Factoring can be done in various ways: by the grouping method, using short multiplication formulas, etc.
For quadratic expressions, the following factoring formula is true:
\[ax^2 + bx +c = a\left({x - x_1}\right)\left({x - x_2}\right),\]
where \(x_1\) and \(x_2\) are the roots of the equation
\[ax^2 + bx + c = 0.\]
For example, the trigonometric equation
\[2\sin^2x - 3\sin x + 1 = 0\]
contains a quadratic expression whose roots are \({\frac{1}{2}}\) and \(1.\) In this case, this equation is represented in the form
\[2\left({\sin x - \frac{1}{2}}\right)\left({\sin x - 1}\right) = 0.\]
As you can see, the problem is reduced to solving two basic trigonometric equations:
\[\sin x = \frac{1}{2} \text{ and } \sin x = 1.\]
Solved Problems
Example 1.
Solve the equation
\[4\cos^3x + 3\cos x - 7 = 0.\]
Solution.
Note that \(\cos x = 1\) is a solution to the equation.

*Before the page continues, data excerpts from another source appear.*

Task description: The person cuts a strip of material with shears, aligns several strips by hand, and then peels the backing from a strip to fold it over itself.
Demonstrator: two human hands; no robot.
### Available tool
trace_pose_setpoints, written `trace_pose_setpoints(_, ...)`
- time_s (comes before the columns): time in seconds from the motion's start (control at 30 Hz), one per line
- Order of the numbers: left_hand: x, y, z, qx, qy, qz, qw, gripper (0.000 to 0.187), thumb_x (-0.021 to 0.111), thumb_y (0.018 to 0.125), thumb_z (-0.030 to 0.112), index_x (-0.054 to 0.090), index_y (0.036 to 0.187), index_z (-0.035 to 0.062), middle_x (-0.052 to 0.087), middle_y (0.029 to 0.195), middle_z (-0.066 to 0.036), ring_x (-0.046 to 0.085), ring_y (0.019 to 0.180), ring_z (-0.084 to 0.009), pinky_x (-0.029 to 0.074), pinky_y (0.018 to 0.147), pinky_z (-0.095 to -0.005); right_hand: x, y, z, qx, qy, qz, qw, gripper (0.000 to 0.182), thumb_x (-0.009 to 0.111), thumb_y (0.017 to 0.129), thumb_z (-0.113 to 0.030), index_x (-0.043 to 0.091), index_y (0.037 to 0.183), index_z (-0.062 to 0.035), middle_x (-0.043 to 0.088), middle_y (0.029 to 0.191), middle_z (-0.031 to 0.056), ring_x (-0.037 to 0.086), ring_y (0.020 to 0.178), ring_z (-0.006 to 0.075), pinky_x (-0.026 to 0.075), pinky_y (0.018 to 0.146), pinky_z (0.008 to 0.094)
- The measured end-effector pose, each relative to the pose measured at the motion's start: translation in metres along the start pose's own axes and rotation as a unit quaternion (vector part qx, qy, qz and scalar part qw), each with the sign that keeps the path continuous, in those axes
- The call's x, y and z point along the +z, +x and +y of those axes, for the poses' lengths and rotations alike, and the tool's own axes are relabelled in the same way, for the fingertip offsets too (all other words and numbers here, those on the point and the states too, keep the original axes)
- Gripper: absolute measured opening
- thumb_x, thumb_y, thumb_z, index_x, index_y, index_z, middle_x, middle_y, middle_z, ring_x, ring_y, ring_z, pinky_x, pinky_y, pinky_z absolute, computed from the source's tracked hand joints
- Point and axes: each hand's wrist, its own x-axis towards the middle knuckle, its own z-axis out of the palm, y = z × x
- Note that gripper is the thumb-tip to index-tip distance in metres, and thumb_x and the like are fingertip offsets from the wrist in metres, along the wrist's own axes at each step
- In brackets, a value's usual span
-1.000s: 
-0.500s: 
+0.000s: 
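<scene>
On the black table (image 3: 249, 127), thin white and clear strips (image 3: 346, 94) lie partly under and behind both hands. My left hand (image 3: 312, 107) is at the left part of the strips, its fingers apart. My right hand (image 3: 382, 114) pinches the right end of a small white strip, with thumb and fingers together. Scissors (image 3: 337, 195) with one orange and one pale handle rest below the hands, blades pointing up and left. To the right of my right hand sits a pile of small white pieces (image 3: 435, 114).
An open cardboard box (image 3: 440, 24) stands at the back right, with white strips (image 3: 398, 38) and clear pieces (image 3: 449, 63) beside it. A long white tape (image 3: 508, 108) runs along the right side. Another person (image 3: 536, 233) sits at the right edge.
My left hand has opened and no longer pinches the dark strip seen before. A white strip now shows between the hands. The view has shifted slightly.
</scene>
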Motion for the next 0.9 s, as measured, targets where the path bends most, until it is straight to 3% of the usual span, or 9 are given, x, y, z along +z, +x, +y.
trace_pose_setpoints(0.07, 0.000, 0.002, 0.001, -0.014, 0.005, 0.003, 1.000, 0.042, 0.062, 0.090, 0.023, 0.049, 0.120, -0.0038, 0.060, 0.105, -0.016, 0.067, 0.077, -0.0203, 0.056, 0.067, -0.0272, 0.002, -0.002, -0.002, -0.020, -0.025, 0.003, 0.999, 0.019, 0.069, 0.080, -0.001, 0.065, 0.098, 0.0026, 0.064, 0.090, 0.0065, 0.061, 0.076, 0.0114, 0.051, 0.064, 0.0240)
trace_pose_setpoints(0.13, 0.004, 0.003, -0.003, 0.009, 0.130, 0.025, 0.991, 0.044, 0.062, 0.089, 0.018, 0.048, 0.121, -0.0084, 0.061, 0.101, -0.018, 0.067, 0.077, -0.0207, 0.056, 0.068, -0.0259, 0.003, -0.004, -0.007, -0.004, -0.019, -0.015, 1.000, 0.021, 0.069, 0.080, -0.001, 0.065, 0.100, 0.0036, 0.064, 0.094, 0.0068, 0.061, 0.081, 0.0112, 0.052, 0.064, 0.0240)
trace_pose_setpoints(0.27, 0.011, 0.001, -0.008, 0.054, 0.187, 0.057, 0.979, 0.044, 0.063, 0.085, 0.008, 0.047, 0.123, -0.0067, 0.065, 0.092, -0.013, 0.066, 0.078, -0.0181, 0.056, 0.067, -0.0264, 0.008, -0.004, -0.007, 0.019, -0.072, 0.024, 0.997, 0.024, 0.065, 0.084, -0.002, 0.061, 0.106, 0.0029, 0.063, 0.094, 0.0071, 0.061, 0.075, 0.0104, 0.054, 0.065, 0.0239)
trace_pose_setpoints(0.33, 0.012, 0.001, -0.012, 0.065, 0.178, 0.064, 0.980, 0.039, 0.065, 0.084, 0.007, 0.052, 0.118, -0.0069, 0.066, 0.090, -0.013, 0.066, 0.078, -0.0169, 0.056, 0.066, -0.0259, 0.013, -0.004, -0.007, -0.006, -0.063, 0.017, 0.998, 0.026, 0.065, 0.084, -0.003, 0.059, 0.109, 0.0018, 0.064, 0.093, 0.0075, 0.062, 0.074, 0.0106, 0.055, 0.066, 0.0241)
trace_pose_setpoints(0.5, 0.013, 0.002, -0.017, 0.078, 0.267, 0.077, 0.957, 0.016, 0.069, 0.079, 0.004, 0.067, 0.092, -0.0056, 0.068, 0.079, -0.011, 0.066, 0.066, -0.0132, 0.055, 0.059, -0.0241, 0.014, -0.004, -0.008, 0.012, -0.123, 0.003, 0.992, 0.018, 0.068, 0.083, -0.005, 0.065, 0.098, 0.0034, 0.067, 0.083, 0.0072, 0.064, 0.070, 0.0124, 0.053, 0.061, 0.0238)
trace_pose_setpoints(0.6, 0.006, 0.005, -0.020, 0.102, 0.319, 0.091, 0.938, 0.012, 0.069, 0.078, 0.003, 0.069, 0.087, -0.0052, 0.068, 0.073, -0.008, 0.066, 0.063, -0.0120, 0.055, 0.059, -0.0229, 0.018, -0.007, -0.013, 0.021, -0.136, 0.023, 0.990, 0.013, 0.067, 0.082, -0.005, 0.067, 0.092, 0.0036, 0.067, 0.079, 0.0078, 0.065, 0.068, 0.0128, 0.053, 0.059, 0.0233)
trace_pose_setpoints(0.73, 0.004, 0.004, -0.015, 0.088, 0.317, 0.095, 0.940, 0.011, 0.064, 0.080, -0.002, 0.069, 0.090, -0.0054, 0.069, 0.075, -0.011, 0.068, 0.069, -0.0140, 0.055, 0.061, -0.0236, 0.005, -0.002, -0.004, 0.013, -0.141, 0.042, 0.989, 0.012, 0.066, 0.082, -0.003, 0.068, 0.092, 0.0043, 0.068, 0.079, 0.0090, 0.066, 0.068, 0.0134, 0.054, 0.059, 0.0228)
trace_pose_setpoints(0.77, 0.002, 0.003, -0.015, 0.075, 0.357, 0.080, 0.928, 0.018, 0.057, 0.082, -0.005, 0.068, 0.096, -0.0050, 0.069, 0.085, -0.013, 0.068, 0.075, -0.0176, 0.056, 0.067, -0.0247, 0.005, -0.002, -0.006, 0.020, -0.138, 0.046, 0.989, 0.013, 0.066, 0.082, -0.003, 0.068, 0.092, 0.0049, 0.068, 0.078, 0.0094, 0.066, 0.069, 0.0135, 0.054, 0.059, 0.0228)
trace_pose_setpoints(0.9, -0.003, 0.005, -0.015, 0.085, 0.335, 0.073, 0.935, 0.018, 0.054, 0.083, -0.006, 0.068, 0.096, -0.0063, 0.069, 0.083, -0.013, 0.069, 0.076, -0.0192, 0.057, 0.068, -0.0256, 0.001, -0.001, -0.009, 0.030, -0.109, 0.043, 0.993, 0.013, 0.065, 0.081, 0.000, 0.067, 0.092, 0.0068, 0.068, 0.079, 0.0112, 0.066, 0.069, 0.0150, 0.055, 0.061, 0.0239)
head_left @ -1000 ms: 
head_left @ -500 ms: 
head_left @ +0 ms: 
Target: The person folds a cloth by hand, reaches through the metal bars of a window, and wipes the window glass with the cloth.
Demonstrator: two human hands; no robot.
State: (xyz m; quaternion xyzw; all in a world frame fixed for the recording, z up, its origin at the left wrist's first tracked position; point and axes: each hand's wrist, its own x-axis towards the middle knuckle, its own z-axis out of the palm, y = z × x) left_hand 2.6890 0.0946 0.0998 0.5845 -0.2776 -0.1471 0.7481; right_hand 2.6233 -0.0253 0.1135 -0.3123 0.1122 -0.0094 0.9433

Therefore, we can group and factor the left-hand side of the equation as follows:
\[4\cos^3x + 3\cos x - 7 = 0,\]
\[\Rightarrow 4\cos^3x \underbrace{\;-\;4\cos^2x + 4\cos^2x}_{0} \underbrace{\;-\;4\cos x +7\cos x}_{3\cos x} - 7 = 0,\]
\[\Rightarrow \left({4\cos^3x - 4\cos^2x}\right) + \left({4\cos^2x - 4\cos x}\right) + 7\cos x - 7 = 0,\]
\[\Rightarrow 4\cos^2x\left({\cos x - 1}\right) + 4\cos x\left({\cos x - 1}\right) +7\left({\cos x - 1}\right) = 0,\]
\[\Rightarrow \left({\cos x - 1}\right)\left({4\cos^2x +4\cos x + 7}\right) = 0.\]
Equating to zero each of the factors on the left side of the equation, we get:
Case 1.
\[\cos x = 1, \Rightarrow x = 2\pi n, n \in \mathbb{Z}.\]
Case 2.
\[4\cos^2x +4\cos x + 7 = 0.\]
Let \(t = \cos x.\) The quadratic equation \(4t^2 +4t + 7 = 0\) has no solutions since its discriminant is negative:
\[D = \left({-4}\right)^2 - 4\cdot 4\cdot 7 = -96 \lt 0.\]
Example 2.
Solve the trigonometric equation
\[\cos x + \cos 7x - \cos 3x = 0.\]
Solution.
Using the sum of cosines identity we can write the first two terms as
\[\cos x + \cos 7x = 2\cos\frac{x+7x}{2}\cos\frac{x-7x}{2} = 2\cos 4x \cos \left({-3x}\right) = 2\cos 4x \cos 3x.\]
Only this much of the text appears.